Re: [PATCH V1 4/5] vfio: VA suspend interface

[Date Prev][Date Next][Thread Prev][Thread Next][Date Index][Thread Index]

 



On 1/12/2021 11:10 PM, Alex Williamson wrote:
> On Tue, 12 Jan 2021 15:47:56 -0700
> Alex Williamson <alex.williamson@xxxxxxxxxx> wrote:
> 
>> On Mon, 11 Jan 2021 16:15:02 -0500
>> Steven Sistare <steven.sistare@xxxxxxxxxx> wrote:
>>
>>> On 1/8/2021 4:15 PM, Alex Williamson wrote:  
>>>> On Tue,  5 Jan 2021 07:36:52 -0800
>>>> Steve Sistare <steven.sistare@xxxxxxxxxx> wrote:
>>>>     
>>>>> Add interfaces that allow the underlying memory object of an iova
>>>>> range to be mapped to a new host virtual address in the host process:
>>>>>
>>>>>   - VFIO_DMA_UNMAP_FLAG_SUSPEND for VFIO_IOMMU_UNMAP_DMA
>>>>>   - VFIO_DMA_MAP_FLAG_RESUME flag for VFIO_IOMMU_MAP_DMA
>>>>>   - VFIO_SUSPEND extension for VFIO_CHECK_EXTENSION    
>>>>
>>>> Suspend and Resume can imply many things other than what's done here.
>>>> Should these be something more akin to INVALIDATE_VADDR and
>>>> REPLACE_VADDR?    
>>>
>>> Agreed.  I suspected we would discuss the names.  Some possibilities:
>>>
>>> INVALIDATE_VADDR  REPLACE_VADDR
>>> INV_VADDR         SET_VADDR
>>> CLEAR_VADDR       SET_VADDR
>>> SUSPEND_VADDR     RESUME_VADDR
>>>   
>>>>> The suspend interface blocks vfio translation of host virtual
>>>>> addresses in a range, but DMA to already-mapped pages continues.
>>>>> The resume interface records the new base VA and resumes translation.
>>>>> See comments in uapi/linux/vfio.h for more details.
>>>>>
>>>>> This is a partial implementation.  Blocking is added in the next patch.
>>>>>
>>>>> Signed-off-by: Steve Sistare <steven.sistare@xxxxxxxxxx>
>>>>> ---
>>>>>  drivers/vfio/vfio_iommu_type1.c | 47 +++++++++++++++++++++++++++++++++++------
>>>>>  include/uapi/linux/vfio.h       | 16 ++++++++++++++
>>>>>  2 files changed, 57 insertions(+), 6 deletions(-)
>>>>>
>>>>> diff --git a/drivers/vfio/vfio_iommu_type1.c b/drivers/vfio/vfio_iommu_type1.c
>>>>> index 3dc501d..2c164a6 100644
>>>>> --- a/drivers/vfio/vfio_iommu_type1.c
>>>>> +++ b/drivers/vfio/vfio_iommu_type1.c
>>>>> @@ -92,6 +92,7 @@ struct vfio_dma {
>>>>>  	int			prot;		/* IOMMU_READ/WRITE */
>>>>>  	bool			iommu_mapped;
>>>>>  	bool			lock_cap;	/* capable(CAP_IPC_LOCK) */
>>>>> +	bool			suspended;    
>>>>
>>>> Is there a value we could use for vfio_dma.vaddr that would always be
>>>> considered invalid, ex.

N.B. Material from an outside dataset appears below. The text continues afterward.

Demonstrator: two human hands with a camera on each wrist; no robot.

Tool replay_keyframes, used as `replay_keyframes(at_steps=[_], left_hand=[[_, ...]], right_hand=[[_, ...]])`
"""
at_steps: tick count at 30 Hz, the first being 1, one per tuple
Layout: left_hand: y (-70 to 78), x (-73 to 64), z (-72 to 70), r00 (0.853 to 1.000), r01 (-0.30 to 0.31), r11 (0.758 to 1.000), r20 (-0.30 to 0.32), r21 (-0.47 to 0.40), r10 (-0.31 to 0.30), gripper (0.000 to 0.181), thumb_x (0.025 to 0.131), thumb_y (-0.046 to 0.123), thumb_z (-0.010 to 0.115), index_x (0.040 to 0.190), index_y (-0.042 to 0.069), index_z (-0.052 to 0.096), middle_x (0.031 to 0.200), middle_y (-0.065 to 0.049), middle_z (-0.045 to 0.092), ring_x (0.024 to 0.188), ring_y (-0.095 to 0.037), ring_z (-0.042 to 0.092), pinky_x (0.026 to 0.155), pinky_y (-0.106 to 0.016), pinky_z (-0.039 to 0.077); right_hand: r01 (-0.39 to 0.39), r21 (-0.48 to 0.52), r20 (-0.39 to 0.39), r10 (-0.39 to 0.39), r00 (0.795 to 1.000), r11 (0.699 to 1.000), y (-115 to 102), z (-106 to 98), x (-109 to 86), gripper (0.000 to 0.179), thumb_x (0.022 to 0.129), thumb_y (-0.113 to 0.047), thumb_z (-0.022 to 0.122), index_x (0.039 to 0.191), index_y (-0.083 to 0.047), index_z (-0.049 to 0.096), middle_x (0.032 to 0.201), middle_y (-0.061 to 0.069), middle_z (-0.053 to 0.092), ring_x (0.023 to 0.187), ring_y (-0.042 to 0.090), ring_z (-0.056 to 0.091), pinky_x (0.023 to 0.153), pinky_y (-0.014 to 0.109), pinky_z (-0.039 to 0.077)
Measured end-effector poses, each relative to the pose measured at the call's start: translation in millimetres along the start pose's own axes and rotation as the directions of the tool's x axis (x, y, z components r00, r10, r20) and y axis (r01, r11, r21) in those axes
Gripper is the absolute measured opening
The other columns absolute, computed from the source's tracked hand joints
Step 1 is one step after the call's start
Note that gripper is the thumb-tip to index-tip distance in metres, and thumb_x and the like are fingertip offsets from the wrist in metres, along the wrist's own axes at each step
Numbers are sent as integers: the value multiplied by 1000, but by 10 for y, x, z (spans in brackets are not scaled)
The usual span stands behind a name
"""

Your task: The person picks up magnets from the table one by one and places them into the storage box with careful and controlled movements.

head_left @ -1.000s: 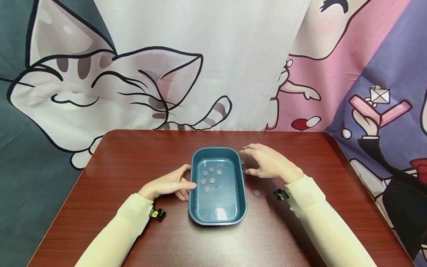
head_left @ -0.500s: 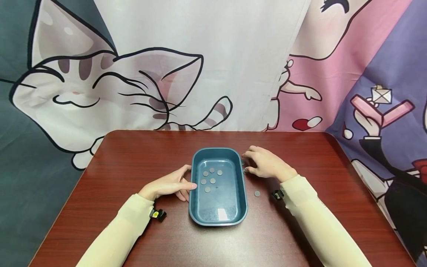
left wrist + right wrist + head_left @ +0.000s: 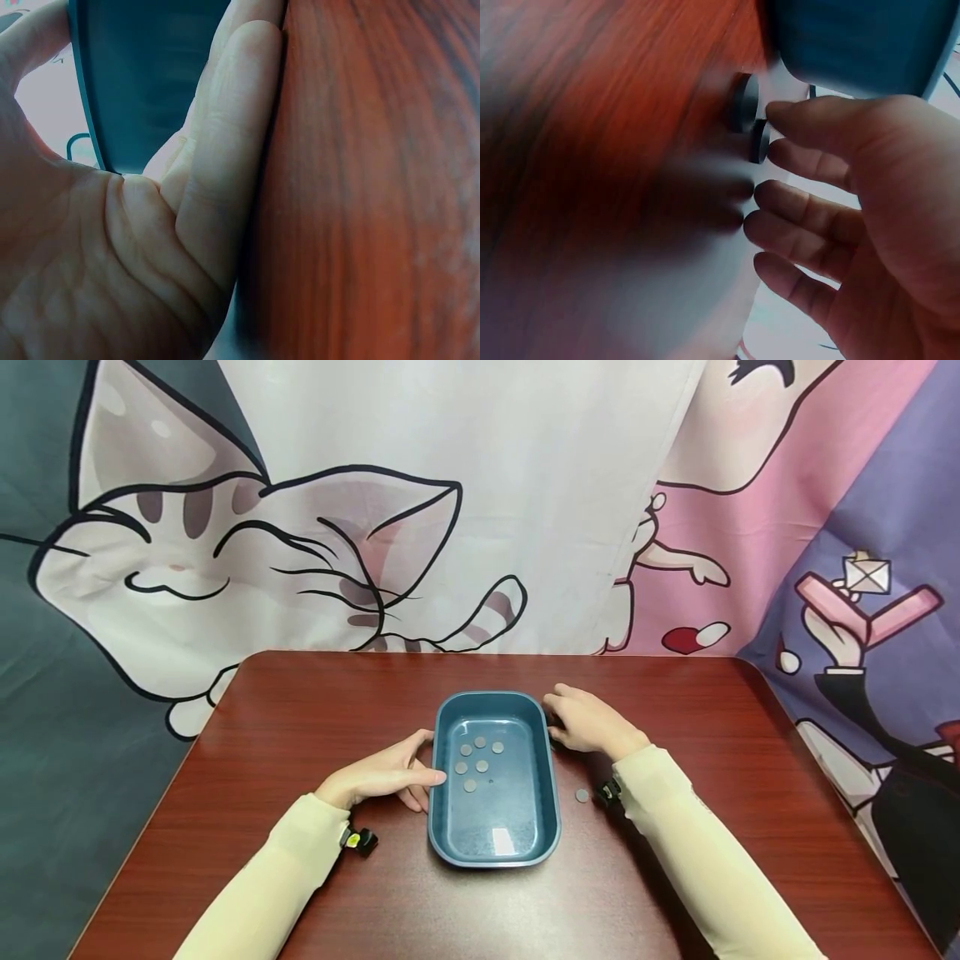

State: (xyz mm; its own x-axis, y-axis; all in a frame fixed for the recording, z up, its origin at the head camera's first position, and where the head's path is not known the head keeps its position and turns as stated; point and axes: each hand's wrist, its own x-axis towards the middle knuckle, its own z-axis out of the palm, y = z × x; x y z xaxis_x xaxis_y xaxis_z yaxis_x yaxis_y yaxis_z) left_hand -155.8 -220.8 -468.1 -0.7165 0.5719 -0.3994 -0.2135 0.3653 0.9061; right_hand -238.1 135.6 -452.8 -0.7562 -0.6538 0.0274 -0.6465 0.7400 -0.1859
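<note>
Blue tray (image 3: 502, 814), lower centre of head view, contains six grey discs (image 3: 482, 766). Left hand (image 3: 386, 772): fingers clamped on the tray's left wall. Right hand (image 3: 885, 202): fingers apart, beside two discs (image 3: 746, 103), upper centre of right wrist view.

Six round grey discs (image 3: 482, 766) lie flat inside the blue tray (image 3: 495, 818).

From above, the head view spans the table (image 3: 360, 689) to its far edge; low, close wrist views face left hand (image 3: 382, 773) and right hand (image 3: 590, 723); all share the tray (image 3: 497, 810).
</note>
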Motion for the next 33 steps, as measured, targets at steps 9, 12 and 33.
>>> replay_keyframes(at_steps=[9,12,33], left_hand=[[-4,10,-11,1000,-25,1000,11,0,25,69,101,27,67,154,10,26,92,-17,78,75,-34,77,70,-45,65],[-8,9,-11,1000,-22,1000,9,-3,22,69,101,27,67,154,10,27,91,-17,78,74,-33,77,70,-45,65],[7,-2,-5,1000,-16,1000,0,6,16,71,100,26,67,156,10,25,91,-17,78,74,-33,77,70,-45,65]], right_hand=[[-18,-3,-14,18,1000,1000,-31,26,65,16,88,-14,74,97,-8,62,87,6,58,81,22,58,77,41,54],[-29,-2,-9,29,1000,1000,-43,29,80,16,87,-13,74,98,-7,64,88,8,61,83,24,61,79,44,56],[-102,78,15,102,995,992,30,7,32,16,77,-17,78,90,-14,68,84,1,64,79,20,59,75,41,54]])
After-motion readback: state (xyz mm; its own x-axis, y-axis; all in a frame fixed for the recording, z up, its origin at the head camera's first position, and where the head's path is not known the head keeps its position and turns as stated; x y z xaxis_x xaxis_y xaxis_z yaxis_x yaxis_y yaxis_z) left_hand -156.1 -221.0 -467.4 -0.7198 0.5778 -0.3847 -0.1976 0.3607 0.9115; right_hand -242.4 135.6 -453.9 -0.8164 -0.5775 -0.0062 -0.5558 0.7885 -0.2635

ULONG_MAX?      
>>>
>>> Yes, that could replace the suspend flag.  That, plus changing the language from suspend
>>> to invalidate, will probably yield equally understandable code.  I'll try it.  
>>
>> Thinking about this further, if we defined a VFIO_IOMMU_TYPE1_INV_VADDR
>> as part of the uapi, could we implement this with only a single flag on
>> the DMA_MAP ioctl?  For example the user would call DMA_MAP with a flag
>> to set the vaddr, first to the invalid valid, then to a new value.  It's
>> always seemed a bit awkward to use DMA_UNMAP to invalidate the vaddr
>> when the mapping is not actually unmapped.  That might lean towards an
>> UPDATE or REPLACE flag.
> 
> I realized you really want to make use of the DMA_UNMAP ioctl in order
> to use ranges, maybe we can make the mental model more coherent with an
> unmap flag like VFIO_DMA_UNMAP_FLAG_VADDR_ONLY, ie. we're only asking
> to unmap the vaddr.  The DMA_MAP side might take a similar VADDR_ONLY
> flag to reset the vaddr.  That also retains your desired semantics that
> we can't "resume" a vaddr that wasn't previously "suspended", we can't
> map a vaddr that wasn't previously unmapped.

I like this.

> For the unmap-all problem, userspace already needs to work around this,
> see for instance QEMU:
> 
> 1b296c3def4b vfio: Don't issue full 2^64 unmap

Yes, I saw that.  And one cannot split the range in two at some arbitrary 
mmu-page-size boundary, least you split a mapping, which V2 does not allow.

> So I wonder really how critical it is and whether it really would be
> sufficient for userspace to track a high water mark for mappings.

If the high water mark is 2^64, then you also need a low water mark to 
enable a single call, else one call cannot span the range.  And low water
better not be 0.  And I would rather not add code to compute either one :)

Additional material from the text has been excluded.